China Feels Hemmed In, Culturally.

It is important to remember that Culture of Mainland China today is a product of communism cleansing especially during the cultural revolution. The rich cultural fabric of traditional Chinese history, philosophy and practices are not as evident in most part of China today as it is in say, Taiwan. I would like to emphasize the one good thing brought about by the revolution - Chinese women gained equal status as Chinese men. Other than that, most of the way of life have been torn down by Marxism and Maosim. Most overseas Chinese hold on to the traditional Chinese Cultural practices and reject communism. Even the Chinese Communist Party realizes that. They opened up China thinking they could manipulate Capitalism to their own advantage.
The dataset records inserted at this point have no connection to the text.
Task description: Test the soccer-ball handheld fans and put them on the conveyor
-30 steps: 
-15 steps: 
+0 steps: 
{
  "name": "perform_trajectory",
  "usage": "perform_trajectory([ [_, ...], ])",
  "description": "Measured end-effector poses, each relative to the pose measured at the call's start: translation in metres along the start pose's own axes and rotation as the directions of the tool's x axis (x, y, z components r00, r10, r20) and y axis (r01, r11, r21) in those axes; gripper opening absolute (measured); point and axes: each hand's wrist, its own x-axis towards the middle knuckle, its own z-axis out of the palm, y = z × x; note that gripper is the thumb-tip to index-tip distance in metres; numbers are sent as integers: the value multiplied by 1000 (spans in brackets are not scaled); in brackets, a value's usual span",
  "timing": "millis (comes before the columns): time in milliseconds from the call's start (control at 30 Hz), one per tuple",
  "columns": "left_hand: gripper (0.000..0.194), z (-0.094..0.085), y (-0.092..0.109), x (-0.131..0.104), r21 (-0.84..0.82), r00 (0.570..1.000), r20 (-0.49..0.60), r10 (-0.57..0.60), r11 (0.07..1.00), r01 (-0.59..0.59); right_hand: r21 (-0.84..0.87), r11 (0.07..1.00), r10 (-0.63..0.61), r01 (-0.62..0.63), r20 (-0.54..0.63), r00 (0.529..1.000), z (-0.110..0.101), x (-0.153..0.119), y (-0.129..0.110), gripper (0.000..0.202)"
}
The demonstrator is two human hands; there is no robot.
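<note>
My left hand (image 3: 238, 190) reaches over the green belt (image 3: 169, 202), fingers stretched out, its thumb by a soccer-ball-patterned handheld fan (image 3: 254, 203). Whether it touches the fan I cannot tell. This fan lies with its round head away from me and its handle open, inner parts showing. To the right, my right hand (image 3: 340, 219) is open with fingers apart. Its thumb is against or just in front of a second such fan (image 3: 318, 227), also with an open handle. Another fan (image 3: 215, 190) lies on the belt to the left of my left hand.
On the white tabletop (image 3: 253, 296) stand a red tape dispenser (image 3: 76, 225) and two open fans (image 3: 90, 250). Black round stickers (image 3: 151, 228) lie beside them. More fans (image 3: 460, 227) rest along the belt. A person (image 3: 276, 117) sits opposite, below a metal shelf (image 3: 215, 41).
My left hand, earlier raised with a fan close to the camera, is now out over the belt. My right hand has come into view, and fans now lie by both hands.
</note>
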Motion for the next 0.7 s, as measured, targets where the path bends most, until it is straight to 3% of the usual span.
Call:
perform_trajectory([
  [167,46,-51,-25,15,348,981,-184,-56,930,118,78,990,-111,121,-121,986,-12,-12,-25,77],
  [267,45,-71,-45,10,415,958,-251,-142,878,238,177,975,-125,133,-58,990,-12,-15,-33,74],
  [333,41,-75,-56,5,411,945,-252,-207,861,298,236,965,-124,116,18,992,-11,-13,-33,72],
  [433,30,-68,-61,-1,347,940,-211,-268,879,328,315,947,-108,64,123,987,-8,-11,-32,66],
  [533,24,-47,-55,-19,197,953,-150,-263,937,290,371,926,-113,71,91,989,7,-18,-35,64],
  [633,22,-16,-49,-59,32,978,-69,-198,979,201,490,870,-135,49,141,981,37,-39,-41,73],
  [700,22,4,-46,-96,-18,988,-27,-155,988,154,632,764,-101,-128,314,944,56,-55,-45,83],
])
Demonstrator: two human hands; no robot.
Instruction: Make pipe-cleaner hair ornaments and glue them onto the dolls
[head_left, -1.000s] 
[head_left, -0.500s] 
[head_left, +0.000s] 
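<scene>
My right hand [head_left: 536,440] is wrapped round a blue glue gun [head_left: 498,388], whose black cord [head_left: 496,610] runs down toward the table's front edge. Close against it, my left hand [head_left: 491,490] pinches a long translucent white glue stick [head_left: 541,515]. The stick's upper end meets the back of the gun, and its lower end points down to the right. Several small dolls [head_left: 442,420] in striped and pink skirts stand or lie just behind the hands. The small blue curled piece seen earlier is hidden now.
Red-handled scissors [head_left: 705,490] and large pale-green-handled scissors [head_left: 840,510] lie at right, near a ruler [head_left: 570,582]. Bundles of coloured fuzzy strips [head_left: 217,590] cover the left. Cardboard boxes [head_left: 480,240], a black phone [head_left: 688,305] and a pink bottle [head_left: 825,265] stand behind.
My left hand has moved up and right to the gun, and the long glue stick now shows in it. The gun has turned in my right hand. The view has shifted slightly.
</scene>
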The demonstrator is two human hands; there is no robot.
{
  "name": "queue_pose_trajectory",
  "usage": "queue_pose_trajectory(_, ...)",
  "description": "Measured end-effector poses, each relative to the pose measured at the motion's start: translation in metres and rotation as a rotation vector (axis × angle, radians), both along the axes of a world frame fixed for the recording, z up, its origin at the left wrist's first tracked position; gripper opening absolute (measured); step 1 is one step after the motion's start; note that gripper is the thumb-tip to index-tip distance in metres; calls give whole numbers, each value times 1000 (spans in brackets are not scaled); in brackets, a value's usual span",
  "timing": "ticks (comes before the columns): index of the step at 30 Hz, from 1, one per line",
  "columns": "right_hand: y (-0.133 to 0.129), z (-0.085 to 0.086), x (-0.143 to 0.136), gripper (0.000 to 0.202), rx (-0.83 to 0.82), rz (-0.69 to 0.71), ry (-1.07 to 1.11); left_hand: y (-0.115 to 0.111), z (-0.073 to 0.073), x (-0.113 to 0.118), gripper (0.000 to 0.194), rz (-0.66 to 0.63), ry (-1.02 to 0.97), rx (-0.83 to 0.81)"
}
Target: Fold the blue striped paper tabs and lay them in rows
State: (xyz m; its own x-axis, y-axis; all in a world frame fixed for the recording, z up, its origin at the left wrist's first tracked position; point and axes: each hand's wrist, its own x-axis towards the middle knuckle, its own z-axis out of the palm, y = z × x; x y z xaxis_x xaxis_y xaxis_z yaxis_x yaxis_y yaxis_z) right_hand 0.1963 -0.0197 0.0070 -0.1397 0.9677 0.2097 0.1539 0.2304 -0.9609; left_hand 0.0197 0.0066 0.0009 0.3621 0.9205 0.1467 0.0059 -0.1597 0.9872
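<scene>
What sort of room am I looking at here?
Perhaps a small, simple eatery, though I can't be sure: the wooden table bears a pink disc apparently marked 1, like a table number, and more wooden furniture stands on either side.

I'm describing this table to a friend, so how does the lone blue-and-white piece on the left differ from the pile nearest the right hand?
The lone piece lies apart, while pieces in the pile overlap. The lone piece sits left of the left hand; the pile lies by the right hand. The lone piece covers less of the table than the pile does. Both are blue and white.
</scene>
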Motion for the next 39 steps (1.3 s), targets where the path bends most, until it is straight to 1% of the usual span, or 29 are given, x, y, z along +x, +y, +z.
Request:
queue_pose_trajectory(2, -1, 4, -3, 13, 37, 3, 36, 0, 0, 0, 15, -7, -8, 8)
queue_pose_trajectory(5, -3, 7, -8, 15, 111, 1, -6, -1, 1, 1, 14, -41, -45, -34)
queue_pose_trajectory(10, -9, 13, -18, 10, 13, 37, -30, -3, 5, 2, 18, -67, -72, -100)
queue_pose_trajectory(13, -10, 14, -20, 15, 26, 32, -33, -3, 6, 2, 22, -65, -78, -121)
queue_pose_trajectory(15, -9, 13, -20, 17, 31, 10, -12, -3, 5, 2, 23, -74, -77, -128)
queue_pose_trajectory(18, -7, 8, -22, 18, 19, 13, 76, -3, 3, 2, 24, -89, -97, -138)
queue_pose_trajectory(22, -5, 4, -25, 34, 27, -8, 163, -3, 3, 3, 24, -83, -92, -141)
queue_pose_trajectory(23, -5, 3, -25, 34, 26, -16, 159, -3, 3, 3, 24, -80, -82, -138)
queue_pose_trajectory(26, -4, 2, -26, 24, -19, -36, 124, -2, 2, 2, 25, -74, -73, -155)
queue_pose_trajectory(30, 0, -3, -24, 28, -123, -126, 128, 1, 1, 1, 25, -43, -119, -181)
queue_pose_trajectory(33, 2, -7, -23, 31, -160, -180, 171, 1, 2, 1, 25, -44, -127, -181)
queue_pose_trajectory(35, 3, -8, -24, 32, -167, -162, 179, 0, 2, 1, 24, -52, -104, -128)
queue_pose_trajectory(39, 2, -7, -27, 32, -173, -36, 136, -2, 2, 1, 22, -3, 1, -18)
It is successful to some extent, today China is a financial and military superpower as well as the biggest creditor of the USA. But most of us believe that left on its own (subscribing to the ancient chinese Lao tze's philosophy of Wuwei - doing nothing and nothing will be undone), the communist ideology will self destruct because it simply cannot sustain itself over time.

via The American interest (http://blogs.the-american-interest.com/wrm/2012/01/03/china-feeling-)hemmed-in/

China Feeling Hemmed In

An interesting piece in the NYT this morning looks at what Chinese leaders see as a dangerous problem of cultural encirclement.  From the lead:
President Hu Jintao of China has said that the West is trying to dominate China by spreading its culture and ideology and that China must strengthen its cultural production to defend against the assault, according to an essay in a Communist Party policy magazine published this week.
President Hu had a lot on his mind.
“We must clearly see that international hostile forces are intensifying the strategic plot of westernizing and dividing China, and ideological and cultural fields are the focal areas of their long-term infiltration,” Mr. Hu said, according to a translation by Reuters.
“We should deeply understand the seriousness and complexity of the ideological struggle, always sound the alarms and remain vigilant and take forceful measures to be on guard and respond,” he added.
From Hu’s perspective the news on the culture war is not good.
“The overall strength of Chinese culture and its international influence is not commensurate with China’s international status,” Mr. Hu said in his essay, according to another translation.
“The international culture of the West is strong while we are weak,” he said.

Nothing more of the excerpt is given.